On Tuesday the federal government carried out its first execution in 17 years, killing Daniel Lewis Lee, 47, by lethal injection. Lee was convicted of murdering an Arkansas family in a 1990s plot to build a whites-only nation in the Pacific Northwest.
Lee, 47, of Yukon, Oklahoma, professed his innocence just before he was executed at the federal prison in Terre Haute, Indiana.
“I didn’t do it,” Lee said. “I’ve made a lot of mistakes in my life, but I’m not a murderer.”
The execution of Daniel Lewis Lee sparked controversy. The victim’s relatives objected the decision to move forward with the execution, and they even sued to try to halt it. Civil rights groups also scrutinized the decision to carry out the execution. Critics argued that the government was creating an unnecessary and manufactured urgency for political gain.

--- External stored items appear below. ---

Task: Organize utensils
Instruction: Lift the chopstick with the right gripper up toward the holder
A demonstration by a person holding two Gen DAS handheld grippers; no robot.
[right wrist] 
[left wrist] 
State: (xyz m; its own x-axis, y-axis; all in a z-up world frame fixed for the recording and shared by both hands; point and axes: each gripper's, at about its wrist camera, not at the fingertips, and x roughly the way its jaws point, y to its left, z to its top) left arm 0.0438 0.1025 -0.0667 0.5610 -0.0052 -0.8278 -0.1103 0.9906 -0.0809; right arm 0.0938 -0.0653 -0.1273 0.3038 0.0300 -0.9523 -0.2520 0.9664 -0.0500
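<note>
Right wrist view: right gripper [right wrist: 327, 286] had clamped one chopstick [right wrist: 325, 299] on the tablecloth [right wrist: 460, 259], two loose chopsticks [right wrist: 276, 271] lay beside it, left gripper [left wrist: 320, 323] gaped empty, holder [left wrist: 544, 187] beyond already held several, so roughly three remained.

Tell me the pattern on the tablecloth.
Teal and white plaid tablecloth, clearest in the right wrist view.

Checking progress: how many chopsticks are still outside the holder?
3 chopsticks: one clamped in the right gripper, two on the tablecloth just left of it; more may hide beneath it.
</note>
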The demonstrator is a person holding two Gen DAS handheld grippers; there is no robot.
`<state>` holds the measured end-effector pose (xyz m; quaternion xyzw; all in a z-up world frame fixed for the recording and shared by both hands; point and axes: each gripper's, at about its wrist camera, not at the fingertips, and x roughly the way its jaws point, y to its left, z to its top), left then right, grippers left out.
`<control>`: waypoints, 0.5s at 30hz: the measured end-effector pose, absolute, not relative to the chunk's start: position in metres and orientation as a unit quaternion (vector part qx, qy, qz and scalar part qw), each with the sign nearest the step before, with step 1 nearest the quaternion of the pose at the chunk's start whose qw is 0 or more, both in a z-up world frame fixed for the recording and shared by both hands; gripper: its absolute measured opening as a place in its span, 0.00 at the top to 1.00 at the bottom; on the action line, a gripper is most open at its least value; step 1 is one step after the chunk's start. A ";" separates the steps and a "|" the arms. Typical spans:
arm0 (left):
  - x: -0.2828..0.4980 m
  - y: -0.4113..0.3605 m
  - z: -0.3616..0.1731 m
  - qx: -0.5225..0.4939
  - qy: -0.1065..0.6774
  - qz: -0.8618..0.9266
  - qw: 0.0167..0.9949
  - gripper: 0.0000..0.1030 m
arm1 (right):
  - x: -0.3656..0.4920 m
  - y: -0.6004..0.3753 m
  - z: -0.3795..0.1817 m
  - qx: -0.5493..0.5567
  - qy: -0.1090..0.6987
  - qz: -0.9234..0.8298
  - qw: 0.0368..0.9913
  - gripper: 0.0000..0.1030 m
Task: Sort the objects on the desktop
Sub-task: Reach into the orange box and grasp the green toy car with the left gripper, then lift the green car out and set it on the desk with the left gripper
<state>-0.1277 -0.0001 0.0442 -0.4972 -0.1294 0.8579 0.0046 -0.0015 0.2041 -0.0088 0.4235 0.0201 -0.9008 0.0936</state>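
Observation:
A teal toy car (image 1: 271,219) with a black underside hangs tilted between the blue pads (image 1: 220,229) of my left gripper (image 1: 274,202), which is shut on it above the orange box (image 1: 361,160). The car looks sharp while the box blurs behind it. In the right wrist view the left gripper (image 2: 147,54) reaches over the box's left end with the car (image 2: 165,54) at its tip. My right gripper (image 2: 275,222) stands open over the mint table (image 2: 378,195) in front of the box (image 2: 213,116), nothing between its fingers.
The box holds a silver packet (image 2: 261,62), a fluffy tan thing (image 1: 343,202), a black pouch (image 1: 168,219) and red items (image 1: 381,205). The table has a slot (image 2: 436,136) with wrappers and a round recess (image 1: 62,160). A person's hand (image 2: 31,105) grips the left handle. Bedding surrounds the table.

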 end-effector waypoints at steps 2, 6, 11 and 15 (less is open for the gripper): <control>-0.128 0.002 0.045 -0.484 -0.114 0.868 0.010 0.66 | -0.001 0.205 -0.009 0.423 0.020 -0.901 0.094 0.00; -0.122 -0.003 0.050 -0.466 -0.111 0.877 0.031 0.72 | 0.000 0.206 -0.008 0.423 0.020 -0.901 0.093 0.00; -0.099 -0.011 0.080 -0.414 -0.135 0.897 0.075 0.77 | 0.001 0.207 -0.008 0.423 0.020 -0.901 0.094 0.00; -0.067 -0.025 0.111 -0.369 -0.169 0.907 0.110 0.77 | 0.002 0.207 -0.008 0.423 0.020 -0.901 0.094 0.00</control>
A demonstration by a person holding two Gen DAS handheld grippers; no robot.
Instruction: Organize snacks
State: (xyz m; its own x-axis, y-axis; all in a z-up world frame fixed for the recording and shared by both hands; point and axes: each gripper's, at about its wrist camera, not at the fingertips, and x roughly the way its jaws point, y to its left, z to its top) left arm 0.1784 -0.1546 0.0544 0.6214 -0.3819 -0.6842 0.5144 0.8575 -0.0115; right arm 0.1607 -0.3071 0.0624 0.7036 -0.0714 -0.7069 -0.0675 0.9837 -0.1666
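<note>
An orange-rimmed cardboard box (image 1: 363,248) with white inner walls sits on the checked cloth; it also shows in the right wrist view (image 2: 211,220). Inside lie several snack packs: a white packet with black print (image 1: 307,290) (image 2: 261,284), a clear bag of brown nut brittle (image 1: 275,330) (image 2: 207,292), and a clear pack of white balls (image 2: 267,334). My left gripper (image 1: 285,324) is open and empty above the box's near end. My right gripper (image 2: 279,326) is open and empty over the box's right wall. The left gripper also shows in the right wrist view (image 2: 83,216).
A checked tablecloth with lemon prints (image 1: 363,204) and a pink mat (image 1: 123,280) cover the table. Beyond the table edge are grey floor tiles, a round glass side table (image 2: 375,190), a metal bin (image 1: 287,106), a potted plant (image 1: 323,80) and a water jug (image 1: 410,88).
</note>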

The execution of Lee, who died at 8:07 a.m. EDT, went off after a series of legal volleys that ended when the Supreme Court stepped in early Tuesday in a 5-4 ruling and allowed it to move forward.
Attorney General William Barr has said the Justice Department has a duty to carry out the sentences imposed by the courts, including the death penalty, and to bring a sense of closure to the victims and those in the communities where the killings happened.